Please copy out every line of the listing below in which the word "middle" appears.

──────── Working data ────────

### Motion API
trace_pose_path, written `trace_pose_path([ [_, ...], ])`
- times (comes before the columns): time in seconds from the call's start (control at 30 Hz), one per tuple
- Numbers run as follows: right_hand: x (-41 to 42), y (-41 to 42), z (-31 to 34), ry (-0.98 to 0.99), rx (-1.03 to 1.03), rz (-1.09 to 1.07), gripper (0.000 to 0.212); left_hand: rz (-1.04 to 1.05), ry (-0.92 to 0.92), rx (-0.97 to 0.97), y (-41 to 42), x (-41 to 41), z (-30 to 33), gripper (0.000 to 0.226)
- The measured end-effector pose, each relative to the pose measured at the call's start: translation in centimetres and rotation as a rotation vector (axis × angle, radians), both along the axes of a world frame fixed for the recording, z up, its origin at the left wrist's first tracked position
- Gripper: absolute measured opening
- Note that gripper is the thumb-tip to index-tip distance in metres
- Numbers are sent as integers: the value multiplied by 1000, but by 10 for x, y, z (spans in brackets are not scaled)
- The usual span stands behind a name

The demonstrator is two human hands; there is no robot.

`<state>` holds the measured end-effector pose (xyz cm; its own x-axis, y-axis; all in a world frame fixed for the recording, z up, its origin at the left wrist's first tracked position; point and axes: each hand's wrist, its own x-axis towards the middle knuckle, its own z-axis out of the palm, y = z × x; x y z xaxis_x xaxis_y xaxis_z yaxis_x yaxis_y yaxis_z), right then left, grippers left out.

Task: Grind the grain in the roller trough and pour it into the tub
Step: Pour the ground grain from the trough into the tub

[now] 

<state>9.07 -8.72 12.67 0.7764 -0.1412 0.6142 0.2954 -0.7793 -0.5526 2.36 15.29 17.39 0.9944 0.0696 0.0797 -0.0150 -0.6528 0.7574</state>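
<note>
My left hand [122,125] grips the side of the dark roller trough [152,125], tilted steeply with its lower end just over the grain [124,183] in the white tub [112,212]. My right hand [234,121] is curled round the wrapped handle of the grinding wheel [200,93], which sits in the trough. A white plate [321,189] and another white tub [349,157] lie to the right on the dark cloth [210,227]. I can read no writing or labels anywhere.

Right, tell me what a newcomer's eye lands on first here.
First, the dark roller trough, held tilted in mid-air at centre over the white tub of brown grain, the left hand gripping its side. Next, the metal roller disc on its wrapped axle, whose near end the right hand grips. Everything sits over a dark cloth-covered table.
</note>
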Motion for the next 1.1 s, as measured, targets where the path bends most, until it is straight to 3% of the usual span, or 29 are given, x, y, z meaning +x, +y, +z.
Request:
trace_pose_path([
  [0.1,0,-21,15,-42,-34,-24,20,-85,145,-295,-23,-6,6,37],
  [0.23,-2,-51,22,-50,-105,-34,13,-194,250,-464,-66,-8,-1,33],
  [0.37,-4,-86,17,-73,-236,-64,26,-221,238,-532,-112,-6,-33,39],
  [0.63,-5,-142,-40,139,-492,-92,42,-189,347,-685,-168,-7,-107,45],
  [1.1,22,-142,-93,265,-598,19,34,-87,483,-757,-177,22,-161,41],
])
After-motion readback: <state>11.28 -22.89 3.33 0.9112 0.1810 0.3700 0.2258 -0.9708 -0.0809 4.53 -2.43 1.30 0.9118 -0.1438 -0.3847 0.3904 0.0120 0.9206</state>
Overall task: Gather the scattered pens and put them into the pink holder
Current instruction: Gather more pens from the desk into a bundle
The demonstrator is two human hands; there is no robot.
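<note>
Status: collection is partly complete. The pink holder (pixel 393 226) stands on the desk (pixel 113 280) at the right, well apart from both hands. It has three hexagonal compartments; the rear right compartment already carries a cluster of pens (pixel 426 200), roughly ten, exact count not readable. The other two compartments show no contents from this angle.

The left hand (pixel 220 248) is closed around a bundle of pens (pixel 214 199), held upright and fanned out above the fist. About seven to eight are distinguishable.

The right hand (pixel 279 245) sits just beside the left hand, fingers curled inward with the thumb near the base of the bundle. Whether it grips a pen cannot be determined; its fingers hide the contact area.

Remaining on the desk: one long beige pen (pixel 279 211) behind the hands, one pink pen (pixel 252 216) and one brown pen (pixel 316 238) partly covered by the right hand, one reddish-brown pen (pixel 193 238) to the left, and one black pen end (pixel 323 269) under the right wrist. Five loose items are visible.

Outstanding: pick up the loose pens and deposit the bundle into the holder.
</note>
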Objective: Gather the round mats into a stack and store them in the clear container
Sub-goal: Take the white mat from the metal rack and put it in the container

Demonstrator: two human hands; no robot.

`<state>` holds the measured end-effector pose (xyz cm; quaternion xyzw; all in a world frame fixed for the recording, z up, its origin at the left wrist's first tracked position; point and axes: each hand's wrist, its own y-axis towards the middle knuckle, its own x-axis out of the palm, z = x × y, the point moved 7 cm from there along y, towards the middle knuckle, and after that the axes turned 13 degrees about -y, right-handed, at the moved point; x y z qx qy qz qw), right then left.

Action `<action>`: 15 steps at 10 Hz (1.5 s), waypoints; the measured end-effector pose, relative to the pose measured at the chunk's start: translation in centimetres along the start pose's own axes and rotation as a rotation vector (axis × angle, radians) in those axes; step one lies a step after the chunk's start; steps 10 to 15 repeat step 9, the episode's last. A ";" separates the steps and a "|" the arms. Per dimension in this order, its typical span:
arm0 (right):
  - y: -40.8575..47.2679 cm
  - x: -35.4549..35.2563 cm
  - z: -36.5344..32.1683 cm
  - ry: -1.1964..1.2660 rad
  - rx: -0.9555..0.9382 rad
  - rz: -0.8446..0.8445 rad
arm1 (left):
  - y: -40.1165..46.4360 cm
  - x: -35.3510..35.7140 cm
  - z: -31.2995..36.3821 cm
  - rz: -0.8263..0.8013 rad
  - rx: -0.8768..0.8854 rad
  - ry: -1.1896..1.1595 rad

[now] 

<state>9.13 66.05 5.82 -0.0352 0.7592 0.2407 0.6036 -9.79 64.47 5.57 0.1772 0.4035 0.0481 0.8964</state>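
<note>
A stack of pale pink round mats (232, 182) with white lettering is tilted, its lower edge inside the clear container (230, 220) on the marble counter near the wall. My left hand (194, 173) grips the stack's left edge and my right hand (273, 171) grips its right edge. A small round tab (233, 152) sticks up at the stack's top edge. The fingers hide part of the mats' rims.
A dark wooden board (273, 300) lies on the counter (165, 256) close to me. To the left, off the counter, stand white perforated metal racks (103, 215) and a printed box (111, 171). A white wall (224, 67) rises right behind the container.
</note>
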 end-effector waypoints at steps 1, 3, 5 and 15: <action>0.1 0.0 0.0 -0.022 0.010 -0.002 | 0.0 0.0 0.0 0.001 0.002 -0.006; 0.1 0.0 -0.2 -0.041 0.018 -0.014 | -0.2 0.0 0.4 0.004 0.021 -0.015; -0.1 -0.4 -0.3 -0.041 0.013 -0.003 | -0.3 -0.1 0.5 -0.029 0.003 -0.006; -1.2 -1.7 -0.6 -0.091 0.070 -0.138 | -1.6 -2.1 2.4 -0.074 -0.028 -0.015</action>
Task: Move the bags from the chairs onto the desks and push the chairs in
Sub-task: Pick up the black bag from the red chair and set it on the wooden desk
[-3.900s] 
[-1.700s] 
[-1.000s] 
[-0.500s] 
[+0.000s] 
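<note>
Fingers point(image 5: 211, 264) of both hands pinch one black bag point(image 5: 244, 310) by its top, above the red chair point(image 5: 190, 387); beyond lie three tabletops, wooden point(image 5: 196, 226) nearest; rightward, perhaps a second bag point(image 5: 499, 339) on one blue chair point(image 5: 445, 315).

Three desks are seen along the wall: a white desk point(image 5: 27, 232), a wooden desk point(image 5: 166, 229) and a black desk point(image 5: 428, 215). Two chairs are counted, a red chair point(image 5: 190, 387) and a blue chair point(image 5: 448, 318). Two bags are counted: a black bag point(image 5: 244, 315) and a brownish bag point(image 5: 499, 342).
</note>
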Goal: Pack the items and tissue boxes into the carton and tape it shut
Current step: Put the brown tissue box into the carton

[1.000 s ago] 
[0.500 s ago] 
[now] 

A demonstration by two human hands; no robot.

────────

Output
`<state>` holds the measured end-effector pose (xyz cm; its own x-axis, y-axis; all in a world frame fixed for the recording, z up, its origin at the left wrist's first tracked position; point and axes: each hand's wrist, its own x-axis towards the middle knuckle, its own z-axis out of the palm, y = z × x; x y z xaxis_x xaxis_y xaxis_z yaxis_x yaxis_y yaxis_z), right then left, grippers left out.
`<state>` holds the measured end-effector pose (xyz cm; quaternion xyzw; all in a world frame fixed for the recording, z up, its origin at the left wrist's first tracked position; point and axes: each hand's wrist, its own y-axis towards the middle knuckle, its own x-axis out of the palm, z = x × y, the point moved 7 cm from there along y, towards the middle knuckle, and after that the axes turned 13 degrees about -y, right-handed, at the moved point; x y z qx qy qz qw), right then left.

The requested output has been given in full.